Minding-reading AI creates images from human brainwaves
Don't panic, we're still a far way off from machines being able to read our every thought.
In a paper published in Scientific Reports earlier this year, researchers at Radboud University in the Netherlands, led by PHD candidate Thirza Dado, combined non-invasive brain imaging and AI-learning models in an attempt to read peoples’ minds—or at least recreate the image they’re looking at. It’s a fascinating experiment, though it’s easy to overstate its success. Still, mind-reading AI might not be as far off as we think.
fMRI and AI imaging
Functional magnetic resonance imaging (fMRI) is a noninvasive technique used to detect brain activity by measuring changes in blood flow to different areas of the brain. It’s been used for the last few decades to identify which parts of the brain are responsible for which functions.
In this study, Dado’s team went a step further. They used an AI model (specifically a Generative Adversarial Network, or GAN) to attempt to interpret the fMRI results and convert the readings back into an image. The results are pretty impressive.
A trained AI
In the study, Dado’s team showed participants undergoing an fMRI 36 generated faces repeated 14 times for the test set and 1,050 generated faces for the training set (over nine sessions).
Using the fMRI data from the 1,050 unique faces, they trained the AI model to convert the brain imaging results into actual images. (It works like a more primitive version of DALL-E 2 or Stable Diffusion.)

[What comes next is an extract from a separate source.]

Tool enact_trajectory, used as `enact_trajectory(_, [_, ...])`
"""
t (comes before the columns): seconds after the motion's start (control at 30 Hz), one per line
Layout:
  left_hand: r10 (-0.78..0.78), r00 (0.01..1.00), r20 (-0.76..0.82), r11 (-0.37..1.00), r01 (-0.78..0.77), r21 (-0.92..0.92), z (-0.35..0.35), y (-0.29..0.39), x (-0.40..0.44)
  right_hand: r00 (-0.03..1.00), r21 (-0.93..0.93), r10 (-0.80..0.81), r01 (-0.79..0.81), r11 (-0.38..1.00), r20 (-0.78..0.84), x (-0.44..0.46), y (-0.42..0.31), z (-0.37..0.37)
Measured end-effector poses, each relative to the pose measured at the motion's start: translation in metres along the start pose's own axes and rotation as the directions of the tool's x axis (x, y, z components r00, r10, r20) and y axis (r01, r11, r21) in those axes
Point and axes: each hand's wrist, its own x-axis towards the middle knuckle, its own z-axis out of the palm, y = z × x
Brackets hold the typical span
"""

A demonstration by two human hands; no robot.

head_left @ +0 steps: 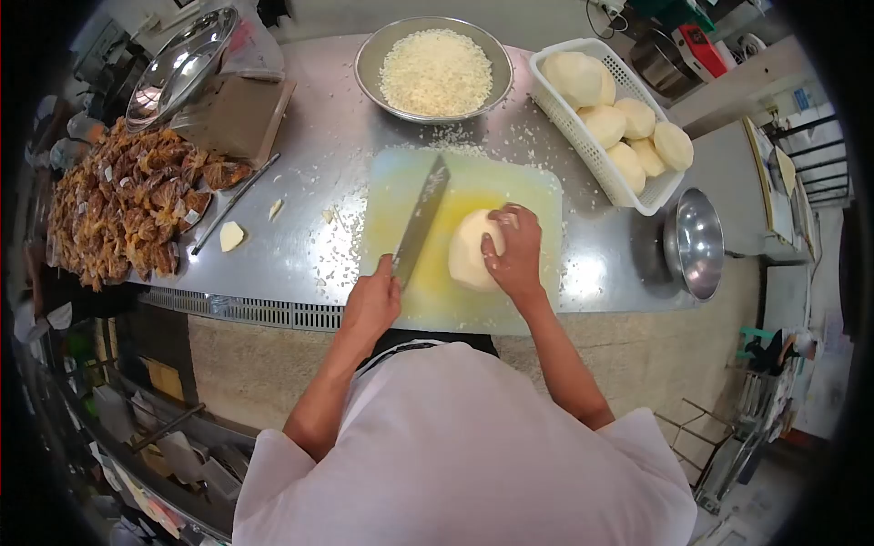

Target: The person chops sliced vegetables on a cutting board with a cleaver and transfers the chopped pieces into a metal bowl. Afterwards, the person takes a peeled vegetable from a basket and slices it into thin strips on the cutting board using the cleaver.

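Note:
My left hand (371,300) is wrapped round the handle of a large knife (424,218), whose blade points away from me over the cutting board (391,182). To the right of the blade, a big pale peeled vegetable (469,250) rests on the board. The fingers of my right hand (517,246) curve over its right side and hold it. Blade and vegetable are apart. Small white bits lie around the board. Beyond its far edge stands a metal bowl (364,68) of finely chopped white pieces (437,73).
A white basket (583,150) of peeled vegetables (601,125) stands at the back right, near an empty metal bowl (696,244). Brown packaged pieces (127,205) are heaped at the left, beside a metal rod (235,205) and a pale scrap (232,237).

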Motion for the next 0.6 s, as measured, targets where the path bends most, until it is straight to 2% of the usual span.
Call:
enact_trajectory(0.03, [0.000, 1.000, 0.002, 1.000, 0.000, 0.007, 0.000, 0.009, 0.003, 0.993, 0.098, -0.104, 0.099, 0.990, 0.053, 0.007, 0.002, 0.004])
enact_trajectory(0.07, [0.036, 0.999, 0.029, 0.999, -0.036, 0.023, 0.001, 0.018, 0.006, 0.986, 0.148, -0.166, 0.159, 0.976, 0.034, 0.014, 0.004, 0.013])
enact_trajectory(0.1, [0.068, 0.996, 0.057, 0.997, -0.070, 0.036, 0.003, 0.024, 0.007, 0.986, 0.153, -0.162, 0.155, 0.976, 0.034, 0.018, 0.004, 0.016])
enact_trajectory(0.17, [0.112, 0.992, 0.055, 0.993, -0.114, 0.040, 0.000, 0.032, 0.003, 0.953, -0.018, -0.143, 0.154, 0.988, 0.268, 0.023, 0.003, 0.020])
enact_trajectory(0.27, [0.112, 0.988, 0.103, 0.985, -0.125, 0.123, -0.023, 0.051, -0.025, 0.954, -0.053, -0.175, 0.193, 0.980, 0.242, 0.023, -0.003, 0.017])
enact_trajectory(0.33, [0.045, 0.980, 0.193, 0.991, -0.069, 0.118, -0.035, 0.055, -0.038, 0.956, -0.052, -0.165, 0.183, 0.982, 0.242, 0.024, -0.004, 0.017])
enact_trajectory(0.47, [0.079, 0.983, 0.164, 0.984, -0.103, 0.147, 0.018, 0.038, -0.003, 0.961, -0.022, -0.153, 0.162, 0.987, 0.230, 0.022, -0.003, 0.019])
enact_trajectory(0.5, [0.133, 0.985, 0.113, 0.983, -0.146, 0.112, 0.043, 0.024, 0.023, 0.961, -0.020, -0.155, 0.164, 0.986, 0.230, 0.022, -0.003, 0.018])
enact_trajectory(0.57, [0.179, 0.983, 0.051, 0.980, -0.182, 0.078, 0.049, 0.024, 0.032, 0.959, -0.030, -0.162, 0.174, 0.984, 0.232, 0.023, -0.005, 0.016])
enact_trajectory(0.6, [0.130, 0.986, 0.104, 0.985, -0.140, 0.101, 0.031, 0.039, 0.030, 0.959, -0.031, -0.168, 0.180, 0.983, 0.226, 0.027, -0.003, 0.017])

The results of the study, then, are based on the AI model’s interpretation of the fMRI data from the 36 faces in the test set. You can see a sample of them above. The image in the first column is the target image, and the images in the second and third columns are the AI-generated results from the two subjects.
Is this mind reading?
While it’s easy to cherry-pick a few examples where the image (re)created by the AI closely matches the target image, it’s hard to call this mind reading. The results of the study measured the accuracy of the AI in matching the gender, age, and pose, as well as whether the generated face was wearing eyeglasses, and whether the generated face was smiling, not whether or not the generated face was recognizable as the target.
It’s also important to note that the AI was trained on fMRI data from the test subjects. If you or I were to hop into an fMRI machine, the results would likely be incredibly scattershot. We’re still a long way from being able to accurately read anyone’s mind—with or without a car-sized scientific instrument. Still, it’s fascinating to see how AI tools and machine learning can play a role in other areas—rather than just winning fine art competitions.